What to do:
From the data below, copy exactly the lines that lie between the one holding "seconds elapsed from" and the one holding "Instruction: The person", including both, and nothing more.

'''

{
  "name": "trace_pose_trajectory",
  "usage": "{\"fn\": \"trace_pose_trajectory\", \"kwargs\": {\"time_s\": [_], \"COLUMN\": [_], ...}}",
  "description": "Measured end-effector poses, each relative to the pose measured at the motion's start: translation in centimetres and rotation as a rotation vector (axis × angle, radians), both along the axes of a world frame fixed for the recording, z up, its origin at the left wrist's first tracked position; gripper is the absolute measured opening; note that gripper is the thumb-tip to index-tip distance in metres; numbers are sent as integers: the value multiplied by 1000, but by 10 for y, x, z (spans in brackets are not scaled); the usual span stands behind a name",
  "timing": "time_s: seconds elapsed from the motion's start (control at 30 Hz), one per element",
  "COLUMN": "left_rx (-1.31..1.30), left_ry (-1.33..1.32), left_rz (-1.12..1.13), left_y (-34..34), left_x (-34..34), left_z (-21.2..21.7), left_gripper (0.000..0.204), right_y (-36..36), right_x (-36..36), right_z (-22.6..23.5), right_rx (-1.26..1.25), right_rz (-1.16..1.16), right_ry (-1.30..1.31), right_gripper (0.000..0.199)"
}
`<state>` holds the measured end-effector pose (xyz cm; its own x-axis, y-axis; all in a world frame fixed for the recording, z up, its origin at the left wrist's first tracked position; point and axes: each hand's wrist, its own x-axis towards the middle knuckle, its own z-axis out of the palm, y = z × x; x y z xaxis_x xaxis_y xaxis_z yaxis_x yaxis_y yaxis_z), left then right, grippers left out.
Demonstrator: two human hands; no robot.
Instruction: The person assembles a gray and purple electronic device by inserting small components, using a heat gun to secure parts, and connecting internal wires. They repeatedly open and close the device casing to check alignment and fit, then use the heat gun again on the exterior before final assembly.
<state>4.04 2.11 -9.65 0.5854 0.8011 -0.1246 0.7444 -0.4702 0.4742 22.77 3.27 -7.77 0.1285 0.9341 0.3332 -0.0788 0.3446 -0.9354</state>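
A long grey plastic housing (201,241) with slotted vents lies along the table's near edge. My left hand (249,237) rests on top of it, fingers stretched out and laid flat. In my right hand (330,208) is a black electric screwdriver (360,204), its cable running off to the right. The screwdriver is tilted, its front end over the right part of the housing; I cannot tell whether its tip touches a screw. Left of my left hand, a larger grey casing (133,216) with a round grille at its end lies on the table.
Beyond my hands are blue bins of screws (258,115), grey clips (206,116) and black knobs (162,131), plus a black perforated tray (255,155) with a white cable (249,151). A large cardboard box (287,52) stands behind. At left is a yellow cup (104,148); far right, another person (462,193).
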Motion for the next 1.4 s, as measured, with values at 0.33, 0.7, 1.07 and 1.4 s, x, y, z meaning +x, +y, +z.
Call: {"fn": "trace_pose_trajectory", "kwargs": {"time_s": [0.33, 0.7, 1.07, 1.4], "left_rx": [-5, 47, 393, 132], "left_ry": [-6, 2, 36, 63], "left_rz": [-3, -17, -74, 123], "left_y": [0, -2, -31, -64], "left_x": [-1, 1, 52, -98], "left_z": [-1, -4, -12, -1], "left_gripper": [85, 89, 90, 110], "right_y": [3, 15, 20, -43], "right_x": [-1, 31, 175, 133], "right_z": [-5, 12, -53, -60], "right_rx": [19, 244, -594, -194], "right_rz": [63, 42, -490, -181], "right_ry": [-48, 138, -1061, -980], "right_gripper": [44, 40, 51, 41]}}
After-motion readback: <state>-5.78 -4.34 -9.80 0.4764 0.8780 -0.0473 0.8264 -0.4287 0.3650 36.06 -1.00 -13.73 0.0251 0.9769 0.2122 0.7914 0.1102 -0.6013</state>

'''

Solved problem:
  "timing": "time_s: seconds elapsed from the motion's start (control at 30 Hz), one per element",
  "COLUMN": "left_rx (-1.31..1.30), left_ry (-1.33..1.32), left_rz (-1.12..1.13), left_y (-34..34), left_x (-34..34), left_z (-21.2..21.7), left_gripper (0.000..0.204), right_y (-36..36), right_x (-36..36), right_z (-22.6..23.5), right_rx (-1.26..1.25), right_rz (-1.16..1.16), right_ry (-1.30..1.31), right_gripper (0.000..0.199)"
}
`<state>` holds the measured end-effector pose (xyz cm; its own x-axis, y-axis; all in a world frame fixed for the recording, z up, its origin at the left wrist's first tracked position; point and axes: each hand's wrist, its own x-axis towards the middle knuckle, its own z-axis out of the palm, y = z × x; x y z xaxis_x xaxis_y xaxis_z yaxis_x yaxis_y yaxis_z), left then right, grippers left out.
Demonstrator: two human hands; no robot.
Instruction: The person assembles a gray and purple electronic device by inserting small components, using a heat gun to secure parts, and connecting internal wires. They repeatedly open and close the device casing to check alignment and fit, then use the heat gun again on the exterior before final assembly.

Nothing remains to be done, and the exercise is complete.